- Occupation: Game designer

= Tom Dalgliesh =

American game designer

Tom Dalgliesh is the owner of Columbia Games and a designer of many wargames and fantasy role-playing materials.

==Biography==
Dalgliesh began his career in games by playing poker while working as a midshipman serving in the British Merchant Navy, before he emigrated to Canada in 1967.

Dalgliesh, Steve Brewster, and Lance Gutteridge formed the game company Gamma Two Games in 1972, which became Columbia Games in 1982. Brewster left in the mid-1970s and Gutteridge left in the mid-1980s, leaving the company entirely to Dalgliesh. Dalgliesh designed Quebec 1759, War of 1812, Napoleon, Slapshot, Klondike, Smoker's Wild, Bobby Lee, Sam Grant, Dixie, Eagles, Victory, Pacific Victory, and Liberty. Dalgliesh co-designed Wizard Kings with his son Grant Dalgliesh, EastFront with Craig Besinque, Hammer of the Scots, Crusader Rex, and Richard III with Jerry Taylor, and Sam Grant, and Shenandoah with Gary Selkirk.

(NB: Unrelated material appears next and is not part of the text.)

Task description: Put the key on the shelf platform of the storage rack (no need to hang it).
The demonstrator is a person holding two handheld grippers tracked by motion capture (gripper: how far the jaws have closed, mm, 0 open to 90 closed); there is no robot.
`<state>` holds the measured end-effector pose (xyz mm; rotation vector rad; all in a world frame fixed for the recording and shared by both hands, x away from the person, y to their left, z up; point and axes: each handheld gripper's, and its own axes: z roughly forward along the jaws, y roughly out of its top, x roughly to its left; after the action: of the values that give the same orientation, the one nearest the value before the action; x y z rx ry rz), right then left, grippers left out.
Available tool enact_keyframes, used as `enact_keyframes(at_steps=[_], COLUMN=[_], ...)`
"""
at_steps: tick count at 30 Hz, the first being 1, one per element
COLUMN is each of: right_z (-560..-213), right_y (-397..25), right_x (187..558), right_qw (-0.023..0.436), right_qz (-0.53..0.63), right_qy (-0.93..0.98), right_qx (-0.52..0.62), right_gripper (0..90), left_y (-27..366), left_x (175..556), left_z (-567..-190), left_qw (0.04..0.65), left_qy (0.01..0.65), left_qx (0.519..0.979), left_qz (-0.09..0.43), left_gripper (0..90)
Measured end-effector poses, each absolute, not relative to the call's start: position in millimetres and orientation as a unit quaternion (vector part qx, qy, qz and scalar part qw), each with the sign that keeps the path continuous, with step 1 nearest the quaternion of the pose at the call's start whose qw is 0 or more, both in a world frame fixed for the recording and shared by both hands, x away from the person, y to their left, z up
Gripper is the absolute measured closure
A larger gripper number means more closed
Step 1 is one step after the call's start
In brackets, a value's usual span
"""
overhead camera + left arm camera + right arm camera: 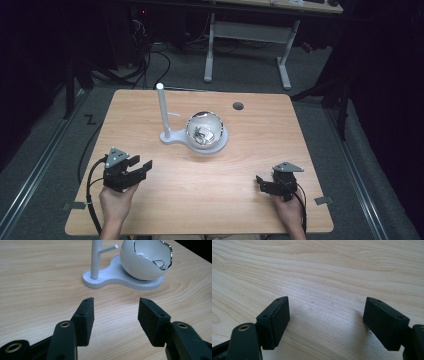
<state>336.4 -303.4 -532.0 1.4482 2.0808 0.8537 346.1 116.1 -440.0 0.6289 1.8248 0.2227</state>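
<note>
We work at a light wooden table (150, 210) with a small dark round hole near its far edge. At its middle stands a white stand (172, 138): a flat, peanut-shaped base carrying a tall upright white post (162, 107) with a short side peg, and beside the post a white egg-shaped bowl with a jagged silver-edged opening (206, 131). Something small and metallic lies inside the bowl.

Our left gripper (141, 167) sits near the table's front left, held in our left hand (116, 202), its black jaws spread apart and holding nothing. In the left gripper view the jaws frame the bare wood just short of the stand's base (120, 281), with the post slightly left of centre and the bowl (145, 261) ahead to the right. So the stand lies forward and to the right of this gripper, its base running from the post toward the bowl across our line of approach.

Our right gripper (260, 184) rests near the front right, jaws wide apart and empty, looking over plain wood grain (324, 277). Both are well apart from the stand; we judge the left to be nearer to the post and already facing it.

The bowl's contents are hard to make out: a glint of a ring-like piece (162, 264) shows through the opening, the rest hidden behind the shell's wall. The post's top is cut off in the left gripper view.
</note>
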Motion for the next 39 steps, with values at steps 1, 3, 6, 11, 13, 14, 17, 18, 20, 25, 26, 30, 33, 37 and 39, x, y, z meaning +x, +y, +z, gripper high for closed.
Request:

Dalgliesh also entered into a partnership with N. Robin Crossby to publish a fantasy game called Hârn. Dalgliesh followed what he called a "Rolls Royce [sic] business strategy" for Columbia (with the intention to produce "quality product with limited appeal but loyal following"), and had to defend the reputation of Columbia repeatedly over the higher price of the Hârn books. Dalgliesh's work on the Hârn system includes the sourcebooks Kanday (1986), Kaldor (1986), Azadmere (1986), Melderyn (1987), and Pilots' Almanac (1988). Dalgliesh's company Columbia Games published the original work in 1983, and it has remained continuously in print by that company since then. After a disagreement, this partnership ended and Crossby continued to develop the game without the input of Delgliesh or Columbia Games.

Dalgliesh chose to move Columbia Games from Canada to Washington state in 1994; Crossby chose not to move with the company to the United States and afterward ceased production of material to be published by Columbia.

Dalgliesh's War of 1812 in Strategy & Tactics magazine from Decision Games won the 2001 Charles S. Roberts Award for Best Magazine Game. His Hammer of the Scots board game won in the category of best historical simulation in the 2004 Games 100 "Top 100 Games of the Year" contest. He was chosen by vote as a "famous game designer" to be featured as the king of clubs in Flying Buffalo's 2014 Famous Game Designers Playing Card Deck.

==Personal life==
Dalgliesh now lives in the state of Washington, just south of the Canada-US border, and sails as a hobby.